That may have been closer to reality 10-20 years ago, China is a different country now, what I mean by that is they offer research funding, they have huge digital behemoths (alibaba, tencent, huawei, bytedance etc), large scale deployment opportunities and prestigious careers. Many graduates return because the opportunity set is attractive and they want to return, it's not just because US immigration policy pushed them out. Some also want to contribute to their own country's technological progress (which is a normal motivation btw), like probably you are also a patriot and want your country to succeed.
So, really, China's AI progress is not mainly the result of America failing to absorb every talented Chinese researcher. China has built a domestic ecosystem capable of producing and keeping top talent itself. I feel like a lot of Americans do not understand this.
[1] https://www.latimes.com/world-nation/story/2025-02-21/why-ch...
[2] https://www.wsj.com/world/china/americas-allure-fades-in-chi...
[3] https://www.theguardian.com/world/2025/jun/06/chinese-studen...
US immigration policy may be unnecessarily pushing away talent but the assumption that talented Chinese researchers would naturally remain in America unless prevented from doing so ignores the growth of Chinese universities/labs, companies, their funding, national prestige etc.

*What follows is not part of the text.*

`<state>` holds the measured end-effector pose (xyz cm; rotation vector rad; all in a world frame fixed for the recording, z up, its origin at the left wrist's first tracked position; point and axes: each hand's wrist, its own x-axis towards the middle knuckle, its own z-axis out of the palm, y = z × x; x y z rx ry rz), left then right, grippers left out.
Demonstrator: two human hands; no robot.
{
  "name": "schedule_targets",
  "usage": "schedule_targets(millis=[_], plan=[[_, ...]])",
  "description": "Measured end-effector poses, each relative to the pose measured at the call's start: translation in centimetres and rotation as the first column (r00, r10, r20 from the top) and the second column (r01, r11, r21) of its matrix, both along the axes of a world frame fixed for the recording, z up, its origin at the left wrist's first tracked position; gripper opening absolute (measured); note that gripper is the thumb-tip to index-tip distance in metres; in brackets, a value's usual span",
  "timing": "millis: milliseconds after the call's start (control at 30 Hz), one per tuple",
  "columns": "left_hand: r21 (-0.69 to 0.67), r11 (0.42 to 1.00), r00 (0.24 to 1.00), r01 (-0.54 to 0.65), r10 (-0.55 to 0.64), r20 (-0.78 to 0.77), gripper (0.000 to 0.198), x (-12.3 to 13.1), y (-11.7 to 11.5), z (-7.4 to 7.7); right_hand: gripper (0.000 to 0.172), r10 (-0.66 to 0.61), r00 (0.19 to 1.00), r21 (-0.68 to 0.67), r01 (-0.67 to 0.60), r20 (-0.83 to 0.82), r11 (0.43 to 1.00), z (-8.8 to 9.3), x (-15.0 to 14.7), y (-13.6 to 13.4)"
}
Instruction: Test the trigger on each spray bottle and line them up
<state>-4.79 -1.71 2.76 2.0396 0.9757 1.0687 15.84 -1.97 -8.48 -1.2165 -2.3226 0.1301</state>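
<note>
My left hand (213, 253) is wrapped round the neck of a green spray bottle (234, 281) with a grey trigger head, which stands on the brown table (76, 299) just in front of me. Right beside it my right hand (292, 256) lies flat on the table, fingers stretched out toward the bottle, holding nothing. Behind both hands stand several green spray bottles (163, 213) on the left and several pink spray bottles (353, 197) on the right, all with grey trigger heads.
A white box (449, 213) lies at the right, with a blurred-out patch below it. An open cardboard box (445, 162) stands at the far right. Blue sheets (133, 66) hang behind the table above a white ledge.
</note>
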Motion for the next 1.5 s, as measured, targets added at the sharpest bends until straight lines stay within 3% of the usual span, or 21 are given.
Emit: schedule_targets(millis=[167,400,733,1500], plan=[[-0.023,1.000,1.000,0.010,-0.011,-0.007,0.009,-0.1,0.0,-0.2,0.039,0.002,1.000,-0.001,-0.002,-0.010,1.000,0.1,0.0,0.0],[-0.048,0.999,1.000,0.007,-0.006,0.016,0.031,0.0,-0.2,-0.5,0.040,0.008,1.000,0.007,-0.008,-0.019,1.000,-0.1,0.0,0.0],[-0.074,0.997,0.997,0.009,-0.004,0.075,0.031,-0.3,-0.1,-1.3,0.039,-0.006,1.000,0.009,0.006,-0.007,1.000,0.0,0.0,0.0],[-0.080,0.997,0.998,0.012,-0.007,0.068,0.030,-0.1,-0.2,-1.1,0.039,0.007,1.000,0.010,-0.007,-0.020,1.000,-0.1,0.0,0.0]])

I mean, don't get me wrong, US is still highly attractive, it is just no longer the only place where an ambitious Chinese researcher can do important work and grow.

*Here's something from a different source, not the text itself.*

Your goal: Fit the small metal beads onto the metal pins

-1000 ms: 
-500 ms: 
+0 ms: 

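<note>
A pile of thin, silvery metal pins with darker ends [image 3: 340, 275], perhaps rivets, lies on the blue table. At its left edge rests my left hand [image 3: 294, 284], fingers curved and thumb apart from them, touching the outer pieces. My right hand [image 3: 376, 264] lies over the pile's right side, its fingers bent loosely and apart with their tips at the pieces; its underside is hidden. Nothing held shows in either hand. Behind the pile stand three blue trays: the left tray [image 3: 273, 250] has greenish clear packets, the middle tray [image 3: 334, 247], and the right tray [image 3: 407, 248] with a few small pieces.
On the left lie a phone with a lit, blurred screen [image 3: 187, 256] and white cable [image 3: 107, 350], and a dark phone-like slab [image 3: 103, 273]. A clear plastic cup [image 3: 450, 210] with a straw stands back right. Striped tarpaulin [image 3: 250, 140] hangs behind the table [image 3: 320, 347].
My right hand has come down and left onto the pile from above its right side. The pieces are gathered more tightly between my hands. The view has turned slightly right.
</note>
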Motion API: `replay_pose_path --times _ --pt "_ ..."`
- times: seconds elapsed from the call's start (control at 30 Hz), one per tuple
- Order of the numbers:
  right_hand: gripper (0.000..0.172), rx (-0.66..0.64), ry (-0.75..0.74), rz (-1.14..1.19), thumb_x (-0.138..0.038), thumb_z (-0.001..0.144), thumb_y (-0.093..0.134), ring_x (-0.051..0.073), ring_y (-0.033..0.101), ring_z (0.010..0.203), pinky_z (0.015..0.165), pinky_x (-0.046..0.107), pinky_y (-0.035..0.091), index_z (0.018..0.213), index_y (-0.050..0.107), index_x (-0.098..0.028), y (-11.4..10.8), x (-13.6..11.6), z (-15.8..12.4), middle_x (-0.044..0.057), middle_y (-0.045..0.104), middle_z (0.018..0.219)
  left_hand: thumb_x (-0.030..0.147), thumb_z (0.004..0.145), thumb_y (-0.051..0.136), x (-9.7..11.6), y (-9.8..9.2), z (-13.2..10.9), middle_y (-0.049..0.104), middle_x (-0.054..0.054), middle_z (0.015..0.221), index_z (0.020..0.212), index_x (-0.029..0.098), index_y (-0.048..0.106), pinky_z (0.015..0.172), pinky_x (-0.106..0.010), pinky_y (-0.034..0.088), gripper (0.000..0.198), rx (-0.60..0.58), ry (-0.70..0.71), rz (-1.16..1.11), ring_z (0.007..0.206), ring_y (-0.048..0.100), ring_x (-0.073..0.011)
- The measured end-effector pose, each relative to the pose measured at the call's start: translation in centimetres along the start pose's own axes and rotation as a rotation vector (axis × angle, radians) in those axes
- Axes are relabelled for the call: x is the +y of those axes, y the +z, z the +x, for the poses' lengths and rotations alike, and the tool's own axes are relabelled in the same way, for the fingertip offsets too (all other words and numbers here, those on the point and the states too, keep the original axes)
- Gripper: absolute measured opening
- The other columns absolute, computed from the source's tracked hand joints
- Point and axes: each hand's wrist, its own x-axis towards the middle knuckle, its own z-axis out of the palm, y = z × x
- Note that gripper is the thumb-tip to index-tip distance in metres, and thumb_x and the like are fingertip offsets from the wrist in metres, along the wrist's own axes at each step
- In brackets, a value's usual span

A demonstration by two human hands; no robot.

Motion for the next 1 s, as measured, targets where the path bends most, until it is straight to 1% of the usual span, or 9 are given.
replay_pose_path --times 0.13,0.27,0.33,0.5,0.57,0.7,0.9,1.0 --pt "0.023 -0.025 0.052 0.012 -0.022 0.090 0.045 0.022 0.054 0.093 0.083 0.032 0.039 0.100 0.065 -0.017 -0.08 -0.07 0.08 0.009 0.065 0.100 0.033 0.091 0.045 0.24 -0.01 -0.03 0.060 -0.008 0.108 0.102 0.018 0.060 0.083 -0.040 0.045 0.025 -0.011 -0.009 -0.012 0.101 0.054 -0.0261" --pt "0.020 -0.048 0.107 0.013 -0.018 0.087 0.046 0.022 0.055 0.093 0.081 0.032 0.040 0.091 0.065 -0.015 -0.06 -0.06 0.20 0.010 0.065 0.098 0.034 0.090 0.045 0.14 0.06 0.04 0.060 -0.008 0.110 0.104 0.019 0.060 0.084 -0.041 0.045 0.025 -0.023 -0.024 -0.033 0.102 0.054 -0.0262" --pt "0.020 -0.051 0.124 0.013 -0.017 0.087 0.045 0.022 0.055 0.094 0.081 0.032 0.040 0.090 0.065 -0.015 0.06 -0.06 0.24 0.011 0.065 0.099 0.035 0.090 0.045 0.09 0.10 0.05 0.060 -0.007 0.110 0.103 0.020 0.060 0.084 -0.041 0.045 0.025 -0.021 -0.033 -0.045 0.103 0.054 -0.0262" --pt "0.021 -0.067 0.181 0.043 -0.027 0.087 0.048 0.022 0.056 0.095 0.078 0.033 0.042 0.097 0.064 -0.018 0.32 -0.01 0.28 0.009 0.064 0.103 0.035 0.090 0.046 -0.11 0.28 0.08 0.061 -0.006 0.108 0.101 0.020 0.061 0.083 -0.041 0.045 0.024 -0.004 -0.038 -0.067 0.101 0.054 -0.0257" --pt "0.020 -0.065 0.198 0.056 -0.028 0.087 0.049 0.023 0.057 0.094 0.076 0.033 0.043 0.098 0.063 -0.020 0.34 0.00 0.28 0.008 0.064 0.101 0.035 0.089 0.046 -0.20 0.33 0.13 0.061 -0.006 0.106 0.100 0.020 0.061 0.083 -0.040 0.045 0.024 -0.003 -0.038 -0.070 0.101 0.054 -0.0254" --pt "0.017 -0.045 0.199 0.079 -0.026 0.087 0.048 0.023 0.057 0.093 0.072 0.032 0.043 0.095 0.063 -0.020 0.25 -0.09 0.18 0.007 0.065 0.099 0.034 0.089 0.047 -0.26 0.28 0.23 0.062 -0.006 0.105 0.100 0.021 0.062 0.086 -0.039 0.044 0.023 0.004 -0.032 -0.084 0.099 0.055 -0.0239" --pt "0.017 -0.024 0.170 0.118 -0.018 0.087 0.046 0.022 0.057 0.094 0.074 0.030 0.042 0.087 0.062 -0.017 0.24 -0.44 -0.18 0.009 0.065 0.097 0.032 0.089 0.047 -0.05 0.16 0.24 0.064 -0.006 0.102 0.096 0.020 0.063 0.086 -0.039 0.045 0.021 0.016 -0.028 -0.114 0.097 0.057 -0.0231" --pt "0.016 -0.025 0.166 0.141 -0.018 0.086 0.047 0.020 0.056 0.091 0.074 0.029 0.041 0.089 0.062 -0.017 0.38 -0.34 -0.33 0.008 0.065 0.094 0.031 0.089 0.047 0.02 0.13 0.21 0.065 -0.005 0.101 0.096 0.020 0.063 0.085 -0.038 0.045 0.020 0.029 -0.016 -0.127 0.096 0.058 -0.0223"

US immigration policy isn't a big factor.
China's got 1.8B people. If you don't think they've got the talent to pull this off, even if a lot of it leaves to live elsewhere, you're naive.
No one uses Baidu, but they built their own Google, and it's good.
They built their own Facebooks and Instagrams.
The US isn't the only place in the world where people can build software...
20k O-1 visas were issued last FY which was mostly under the Trump admin, up from 19.5k the previous FY under the Biden admin
When people demonstrate their capability thoroughly, the Chinese government takes away their passports. You’re not exactly going to get them here with an O-1.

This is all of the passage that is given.